Re: [PATCH v5 3/6] genirq/PM: Introduce IRQCHIP_ENABLE_WAKEUP_ON_SUSPEND flag

From: Doug Anderson
Date: Wed Sep 02 2020 - 16:27:15 EST


Hi,

On Tue, Sep 1, 2020 at 2:51 AM Thomas Gleixner <tglx@xxxxxxxxxxxxx> wrote:
>
> On Mon, Aug 31 2020 at 08:12, Doug Anderson wrote:
> > On Wed, Aug 26, 2020 at 3:15 AM Thomas Gleixner <tglx@xxxxxxxxxxxxx> wrote:
> >> There are two reasonable choices here:
> >>
> >> 1) Do the symmetric thing
> >>
> >> 2) Let the drivers call a new function disable_wakeup_irq_for_suspend()
> >> which marks the interrupt to be enabled from the core on suspend and
> >> remove the enable call on the resume callback of the driver.
> >>
> >> Then you don't need the resume part in the core and state still is
> >> consistent.
> >>
> >> I'm leaning towards #2 because that makes a lot of sense.
> >
> > IIUC, #2 requires that we change existing drivers that are currently
> > using disable_irq() + enable_irq_wake(), right?
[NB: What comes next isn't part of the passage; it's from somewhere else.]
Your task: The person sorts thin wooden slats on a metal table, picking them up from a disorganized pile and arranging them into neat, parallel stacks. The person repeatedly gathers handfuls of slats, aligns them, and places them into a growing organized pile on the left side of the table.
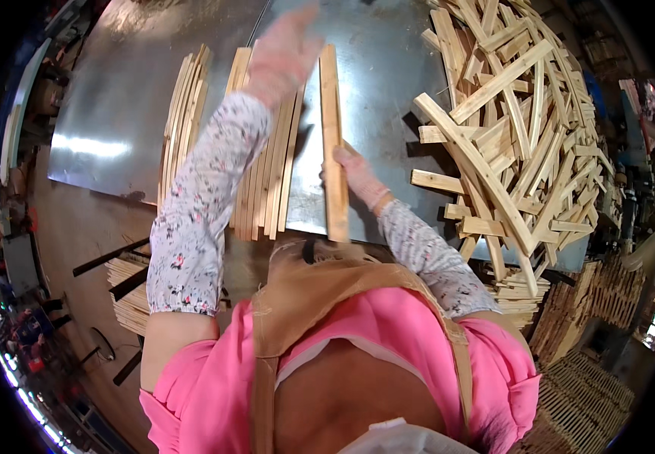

Presumably, if we're
> > going to do #2, we should declare that what drivers used to do is now
> > considered illegal, right? Perhaps we could detect that and throw a
> > warning so that they know that they need to change to use the new
> > disable_wakeup_irq_for_suspend() API. Otherwise these drivers will
> > work fine on some systems (like they always have) but will fail in
> > weird corner cases for systems that are relying on drivers to call
> > disable_wakeup_irq_for_suspend(). That doesn't sound super great to
> > me...
>
> Hmm. With disable_irq() + enable_irq_wake() in the driver suspend path
> the driver already makes an implicit assumption about the underlying irq
> chip functionality, i.e. it expects that even with the interrupt
> disabled the irq chip can wake up the system.
>
> Now with the new flag magic and #1 we are just working around the driver
> assumptions at the interrupt chip level.
>
> That's inconsistent at best.

Sure, though I will say that it works on all Chromebooks we've shipped
over the last ~9 years since the main cros_ec (EC = embedded
controller) driver does this. Of course, it's easy to just change
that driver. I just don't want everything else breaking too.


> How many drivers are doing that sequence?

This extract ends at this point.